▶ Work item:
Leaving out pictures, output exactly the lines below from the one that has "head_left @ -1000" through the one that has "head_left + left", and nothing else.
------------------------------------------------------------------------
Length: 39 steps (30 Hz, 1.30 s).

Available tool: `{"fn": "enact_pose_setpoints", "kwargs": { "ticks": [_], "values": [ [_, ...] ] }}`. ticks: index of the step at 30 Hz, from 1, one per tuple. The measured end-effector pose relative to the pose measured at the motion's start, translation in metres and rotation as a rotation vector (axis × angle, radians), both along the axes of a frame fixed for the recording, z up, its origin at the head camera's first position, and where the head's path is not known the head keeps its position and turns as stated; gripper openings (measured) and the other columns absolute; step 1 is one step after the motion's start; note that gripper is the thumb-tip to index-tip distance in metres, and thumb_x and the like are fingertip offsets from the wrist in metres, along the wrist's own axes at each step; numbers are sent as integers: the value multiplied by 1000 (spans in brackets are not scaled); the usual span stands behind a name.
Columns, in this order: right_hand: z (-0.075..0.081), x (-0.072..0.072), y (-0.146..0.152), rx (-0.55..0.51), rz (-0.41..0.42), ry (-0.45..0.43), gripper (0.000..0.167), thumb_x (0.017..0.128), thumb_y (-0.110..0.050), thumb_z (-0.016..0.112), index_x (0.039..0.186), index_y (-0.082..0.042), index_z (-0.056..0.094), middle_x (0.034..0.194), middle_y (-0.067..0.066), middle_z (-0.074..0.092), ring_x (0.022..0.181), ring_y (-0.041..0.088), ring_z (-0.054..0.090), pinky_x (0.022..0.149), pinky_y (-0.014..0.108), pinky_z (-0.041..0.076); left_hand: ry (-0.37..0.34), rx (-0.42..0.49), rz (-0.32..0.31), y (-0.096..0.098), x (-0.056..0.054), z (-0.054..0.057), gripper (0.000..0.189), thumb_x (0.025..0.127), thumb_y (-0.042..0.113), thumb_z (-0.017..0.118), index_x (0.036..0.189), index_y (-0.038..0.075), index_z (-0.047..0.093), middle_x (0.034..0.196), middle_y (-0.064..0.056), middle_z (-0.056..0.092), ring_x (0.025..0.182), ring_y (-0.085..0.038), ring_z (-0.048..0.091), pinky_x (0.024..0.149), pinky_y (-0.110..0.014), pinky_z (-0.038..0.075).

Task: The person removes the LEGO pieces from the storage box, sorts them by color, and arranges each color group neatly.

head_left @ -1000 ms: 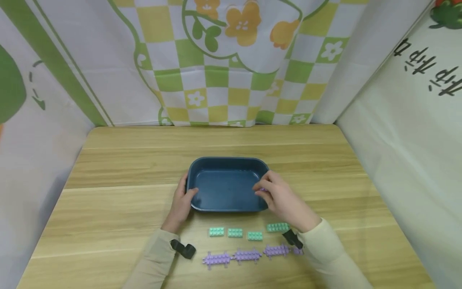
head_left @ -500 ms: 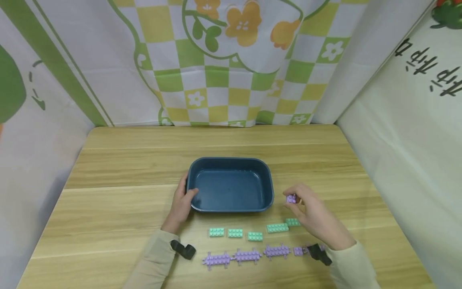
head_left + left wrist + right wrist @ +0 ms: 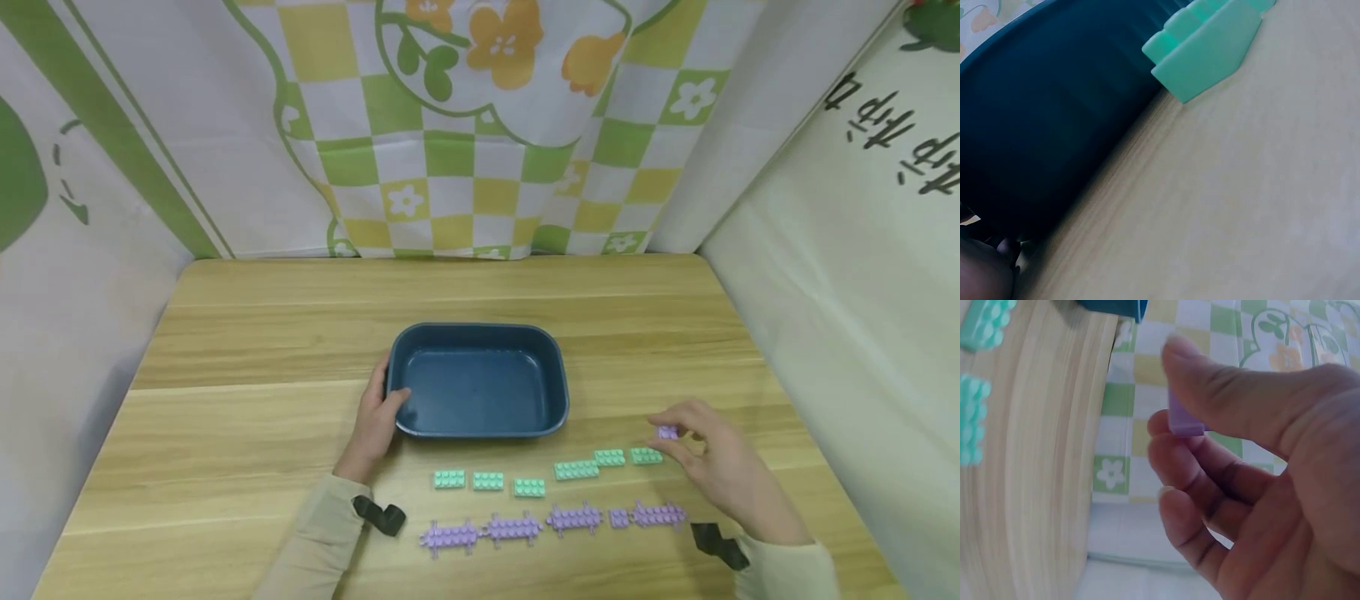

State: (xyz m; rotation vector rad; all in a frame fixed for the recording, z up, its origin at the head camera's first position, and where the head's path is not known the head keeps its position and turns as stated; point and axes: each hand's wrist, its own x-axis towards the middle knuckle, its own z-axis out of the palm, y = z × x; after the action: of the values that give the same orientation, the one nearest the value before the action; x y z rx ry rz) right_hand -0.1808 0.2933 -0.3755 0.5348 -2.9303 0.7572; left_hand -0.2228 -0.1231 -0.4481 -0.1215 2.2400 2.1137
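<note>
My left hand (image 3: 375,427) grips the left side of a dark blue rectangular tray (image 3: 476,392), thumb over the rim and the other fingers along the outer wall. Nothing lies in the tray. Well to its right, my right hand (image 3: 723,467) pinches a small purple building brick (image 3: 667,432) between thumb and fingers. The right wrist view shows this brick (image 3: 1182,419) raised above the tabletop, partly covered by the thumb. Just left of that hand lies a green building brick (image 3: 647,456). Tray wall (image 3: 1054,119) fills much of the left wrist view.
Several green bricks (image 3: 488,481) lie in a loose row before the tray. Nearer the person runs a row of purple studded pieces (image 3: 513,528) with side prongs, plus a small square purple brick (image 3: 618,518). A patterned curtain (image 3: 480,200) hangs behind the wooden table (image 3: 262,333).
My right hand has moved from over the tray's right edge out to the right, carrying the purple brick and uncovering green and purple pieces. The left hand and tray have stayed put.
</note>
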Motion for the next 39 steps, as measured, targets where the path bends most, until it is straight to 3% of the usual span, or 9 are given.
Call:
{"fn": "enact_pose_setpoints", "kwargs": {
  "ticks": [6,12,16,22,26,32,39],
  "values": [
    [-1,12,12,42,-61,-102,25,84,-14,75,109,-14,70,108,-3,61,94,16,57,78,36,52,20,-5,7,-3,-7,-21,62,95,3,46,153,5,24,159,-14,21,145,-31,18,117,-46,17],
    [-10,19,22,59,-79,-92,25,83,-15,75,108,-14,71,110,-3,59,93,14,54,74,26,50,72,-15,34,-8,-11,-36,63,93,5,48,153,8,26,158,-12,23,145,-29,19,117,-46,17],
    [-15,21,33,68,-96,-67,25,81,-10,77,106,-13,71,106,-1,60,90,14,56,72,32,53,77,-19,37,-9,-10,-35,64,93,5,48,153,8,26,158,-12,23,145,-28,19,118,-45,16],
    [-15,28,47,111,-186,-251,25,86,-8,72,110,-4,69,106,12,58,90,27,59,70,46,54,88,-8,30,-8,-12,-36,63,93,4,47,153,5,25,158,-14,22,146,-29,17,118,-45,15],
    [-19,33,53,121,-242,-341,24,87,-8,70,109,0,68,103,16,55,87,31,61,66,42,56,88,-11,30,-7,-13,-37,63,94,4,47,153,5,25,158,-14,22,145,-30,17,118,-45,14],
    [-28,38,57,108,-263,-441,24,86,-5,68,109,1,67,97,12,53,83,22,58,63,29,54,78,-8,28,-6,-12,-39,64,93,4,48,153,7,26,158,-12,22,145,-29,18,118,-44,15],
    [-35,39,56,99,-267,-463,26,79,-1,73,105,1,67,92,9,53,82,19,56,63,25,53,67,-1,22,-5,-11,-38,64,94,4,47,153,8,25,159,-11,22,146,-27,17,118,-42,15]
  ]
}}
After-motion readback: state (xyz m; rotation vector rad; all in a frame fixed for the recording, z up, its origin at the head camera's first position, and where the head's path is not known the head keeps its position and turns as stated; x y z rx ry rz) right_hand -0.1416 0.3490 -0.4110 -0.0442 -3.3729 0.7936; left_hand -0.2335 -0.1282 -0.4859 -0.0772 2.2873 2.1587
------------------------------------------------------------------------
▶ Task response:
head_left @ -1000 ms: 
head_left @ -500 ms: 
head_left + left wrist + right wrist @ +0 ms: 

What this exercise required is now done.